Data excerpt:
· · · ·
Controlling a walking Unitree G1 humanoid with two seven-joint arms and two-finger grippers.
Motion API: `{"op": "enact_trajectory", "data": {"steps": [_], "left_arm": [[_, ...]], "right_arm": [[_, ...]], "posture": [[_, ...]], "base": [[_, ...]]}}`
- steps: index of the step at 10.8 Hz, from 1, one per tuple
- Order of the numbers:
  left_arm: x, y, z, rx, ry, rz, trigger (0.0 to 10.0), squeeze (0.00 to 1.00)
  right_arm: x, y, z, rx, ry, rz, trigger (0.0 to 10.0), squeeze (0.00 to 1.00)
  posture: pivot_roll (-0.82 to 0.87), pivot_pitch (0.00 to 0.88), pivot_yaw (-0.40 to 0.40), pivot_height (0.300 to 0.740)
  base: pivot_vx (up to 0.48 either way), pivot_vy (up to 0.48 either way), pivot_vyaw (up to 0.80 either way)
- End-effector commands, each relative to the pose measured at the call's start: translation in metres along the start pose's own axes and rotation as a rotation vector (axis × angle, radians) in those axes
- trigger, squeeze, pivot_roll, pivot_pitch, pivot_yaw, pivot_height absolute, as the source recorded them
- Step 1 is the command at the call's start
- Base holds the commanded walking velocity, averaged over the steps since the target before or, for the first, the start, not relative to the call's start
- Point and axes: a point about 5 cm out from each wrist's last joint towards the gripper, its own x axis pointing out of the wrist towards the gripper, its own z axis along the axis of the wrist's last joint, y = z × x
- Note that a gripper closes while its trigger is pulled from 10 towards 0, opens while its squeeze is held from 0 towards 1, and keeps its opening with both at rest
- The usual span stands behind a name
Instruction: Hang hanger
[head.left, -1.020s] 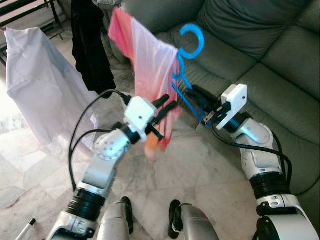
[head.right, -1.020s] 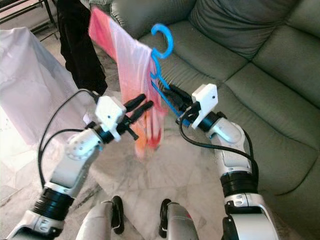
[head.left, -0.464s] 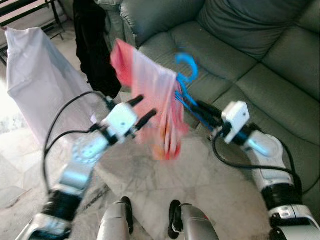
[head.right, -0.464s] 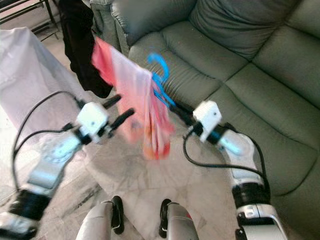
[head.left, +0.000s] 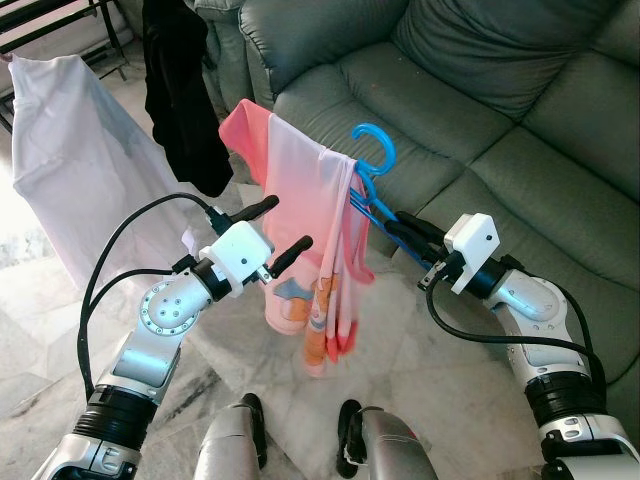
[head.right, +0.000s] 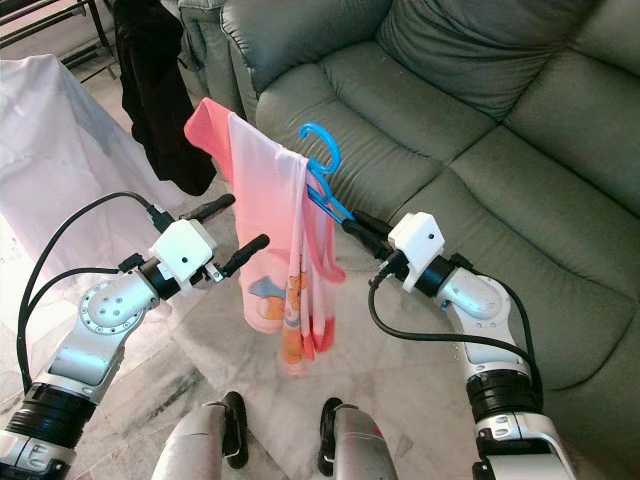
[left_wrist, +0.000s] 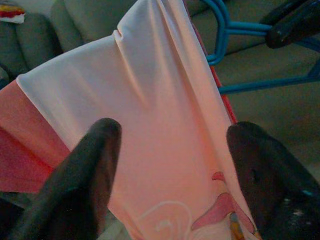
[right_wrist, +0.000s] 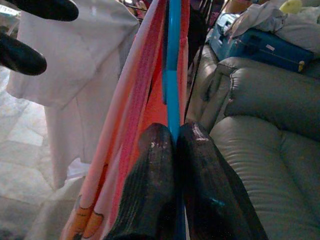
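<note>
Half done at most — the right gripper (head.left: 392, 222) pinches the blue hanger (head.left: 372, 160) carrying a pink shirt (head.left: 310, 240), the left gripper (head.left: 285, 225) spread beside it, nothing hung yet.

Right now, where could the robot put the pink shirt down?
Bare room: the grey-green sofa seat cushions beyond the blue plastic hanger, held by the right gripper. Crowded: the side with the white garment and black garment.

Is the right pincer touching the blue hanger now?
Touching. The right wrist view shows the right pincer shut on the blue hanger, its bar running between both black fingers.
</note>
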Motion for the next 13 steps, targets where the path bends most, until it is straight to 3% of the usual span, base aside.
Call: {"op": "enact_trajectory", "data": {"steps": [1,5,7,8,13], "left_arm": [[-0.001,-0.003,-0.001,0.008,0.003,-0.013,10.0,1.00],[-0.001,-0.003,-0.001,0.008,0.003,-0.013,10.0,1.00],[-0.005,-0.005,-0.005,0.050,0.018,-0.038,10.0,1.00],[-0.021,0.010,-0.028,0.266,0.116,-0.100,10.0,1.00],[-0.021,0.022,-0.035,0.488,0.119,-0.139,10.0,1.00]], "right_arm": [[-0.003,-0.003,0.004,-0.022,-0.022,-0.007,10.0,0.00],[-0.003,-0.003,0.004,-0.022,-0.022,-0.007,10.0,0.00],[-0.005,-0.002,0.001,-0.028,-0.018,-0.001,10.0,0.00],[-0.025,0.011,-0.008,-0.020,0.017,0.192,10.0,0.00],[-0.032,0.017,-0.014,-0.035,0.038,0.285,10.0,0.00]], "posture": [[-0.03,0.228,-0.035,0.740],[-0.03,0.228,-0.035,0.740],[-0.02,0.229,-0.034,0.740],[-0.03,0.228,-0.028,0.740],[-0.03,0.228,-0.027,0.740]], "base": [[0.000,0.000,0.00],[0.000,0.000,0.00],[0.000,0.000,0.00],[0.000,0.000,0.00],[0.000,0.000,0.00]]}}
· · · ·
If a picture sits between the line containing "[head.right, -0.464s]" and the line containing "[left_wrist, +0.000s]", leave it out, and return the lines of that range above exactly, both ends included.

[head.right, -0.464s] 
[head.left, +0.000s] 
[head.right, +0.000s] 
[left_wrist, +0.000s] 

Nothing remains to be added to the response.